#### WHAT IS REQUIRED
Return all the data exactly, keeping the pictures out.

::::::::

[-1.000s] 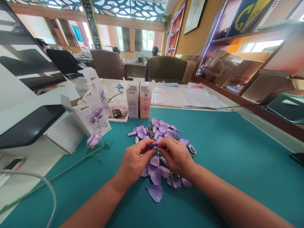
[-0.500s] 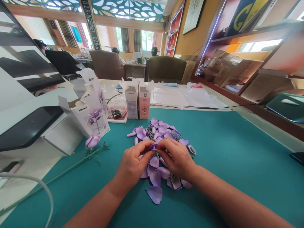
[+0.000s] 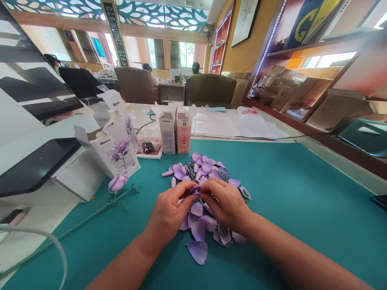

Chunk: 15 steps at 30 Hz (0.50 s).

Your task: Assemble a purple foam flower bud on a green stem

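My left hand (image 3: pixel 171 209) and my right hand (image 3: pixel 225 201) meet over a heap of purple plastic petals (image 3: pixel 198 229). Between their fingertips is a small dark purple flower piece (image 3: pixel 195 190), pinched from both sides; the fingers cover much of it. A loose petal (image 3: pixel 197 252) lies nearest to me at the front of the heap. Green parts show among the petals at the back. Left of my hands, an assembled purple toy rose (image 3: pixel 117 183) with a long green stem (image 3: pixel 87 217) lies on the green mat (image 3: pixel 290 193).
Opened white flower boxes (image 3: pixel 111 157) stand at the left, beside a black-topped white box (image 3: pixel 78 177). Two narrow cartons (image 3: pixel 168 133) stand behind the heap. A grey cable (image 3: pixel 54 241) curves at the lower left. Chairs and seated people are further back.
Both hands stay over the heap, still pinching the purple piece, which looks slightly turned. The whole view has shifted a little; the petals lie as before.
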Available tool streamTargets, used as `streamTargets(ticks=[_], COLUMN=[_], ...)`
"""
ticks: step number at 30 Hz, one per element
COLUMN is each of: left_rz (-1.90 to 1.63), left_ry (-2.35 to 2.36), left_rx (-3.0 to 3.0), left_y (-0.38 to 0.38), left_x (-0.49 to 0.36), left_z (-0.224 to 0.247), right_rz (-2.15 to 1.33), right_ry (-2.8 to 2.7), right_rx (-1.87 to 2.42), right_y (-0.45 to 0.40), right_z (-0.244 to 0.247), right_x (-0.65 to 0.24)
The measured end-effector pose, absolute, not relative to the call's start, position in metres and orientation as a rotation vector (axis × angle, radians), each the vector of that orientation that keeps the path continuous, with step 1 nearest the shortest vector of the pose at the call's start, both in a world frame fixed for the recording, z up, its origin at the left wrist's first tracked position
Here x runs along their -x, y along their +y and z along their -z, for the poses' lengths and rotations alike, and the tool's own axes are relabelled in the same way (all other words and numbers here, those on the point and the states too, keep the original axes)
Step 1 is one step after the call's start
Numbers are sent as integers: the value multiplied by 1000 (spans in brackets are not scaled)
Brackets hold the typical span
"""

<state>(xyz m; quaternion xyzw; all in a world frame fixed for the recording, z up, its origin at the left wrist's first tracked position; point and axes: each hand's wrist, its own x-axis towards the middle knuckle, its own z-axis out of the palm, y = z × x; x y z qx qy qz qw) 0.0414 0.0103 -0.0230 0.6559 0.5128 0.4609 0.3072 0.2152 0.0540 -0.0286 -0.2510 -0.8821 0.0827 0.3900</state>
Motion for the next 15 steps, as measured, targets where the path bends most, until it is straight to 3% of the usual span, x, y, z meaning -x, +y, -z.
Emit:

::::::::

#### RESPONSE TO THE EXERCISE
[-1.000s] 
[-0.500s] 
[+0.000s] 

Chunk: 15 steps at 30 Hz (0.50 s).

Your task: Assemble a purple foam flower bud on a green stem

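My left hand (image 3: pixel 171 209) and my right hand (image 3: pixel 225 201) meet over a heap of purple plastic petals (image 3: pixel 198 229). Between their fingertips is a small dark purple flower piece (image 3: pixel 195 190), pinched from both sides; the fingers cover much of it. A loose petal (image 3: pixel 197 252) lies nearest to me at the front of the heap. Green parts show among the petals at the back. Left of my hands, an assembled purple toy rose (image 3: pixel 117 183) with a long green stem (image 3: pixel 87 217) lies on the green mat (image 3: pixel 290 193).
Opened white flower boxes (image 3: pixel 111 157) stand at the left, beside a black-topped white box (image 3: pixel 78 177). Two narrow cartons (image 3: pixel 168 133) stand behind the heap. A grey cable (image 3: pixel 54 241) curves at the lower left. Chairs and seated people are further back.
Both hands stay over the heap, still pinching the purple piece, which looks slightly turned. The whole view has shifted a little; the petals lie as before.
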Available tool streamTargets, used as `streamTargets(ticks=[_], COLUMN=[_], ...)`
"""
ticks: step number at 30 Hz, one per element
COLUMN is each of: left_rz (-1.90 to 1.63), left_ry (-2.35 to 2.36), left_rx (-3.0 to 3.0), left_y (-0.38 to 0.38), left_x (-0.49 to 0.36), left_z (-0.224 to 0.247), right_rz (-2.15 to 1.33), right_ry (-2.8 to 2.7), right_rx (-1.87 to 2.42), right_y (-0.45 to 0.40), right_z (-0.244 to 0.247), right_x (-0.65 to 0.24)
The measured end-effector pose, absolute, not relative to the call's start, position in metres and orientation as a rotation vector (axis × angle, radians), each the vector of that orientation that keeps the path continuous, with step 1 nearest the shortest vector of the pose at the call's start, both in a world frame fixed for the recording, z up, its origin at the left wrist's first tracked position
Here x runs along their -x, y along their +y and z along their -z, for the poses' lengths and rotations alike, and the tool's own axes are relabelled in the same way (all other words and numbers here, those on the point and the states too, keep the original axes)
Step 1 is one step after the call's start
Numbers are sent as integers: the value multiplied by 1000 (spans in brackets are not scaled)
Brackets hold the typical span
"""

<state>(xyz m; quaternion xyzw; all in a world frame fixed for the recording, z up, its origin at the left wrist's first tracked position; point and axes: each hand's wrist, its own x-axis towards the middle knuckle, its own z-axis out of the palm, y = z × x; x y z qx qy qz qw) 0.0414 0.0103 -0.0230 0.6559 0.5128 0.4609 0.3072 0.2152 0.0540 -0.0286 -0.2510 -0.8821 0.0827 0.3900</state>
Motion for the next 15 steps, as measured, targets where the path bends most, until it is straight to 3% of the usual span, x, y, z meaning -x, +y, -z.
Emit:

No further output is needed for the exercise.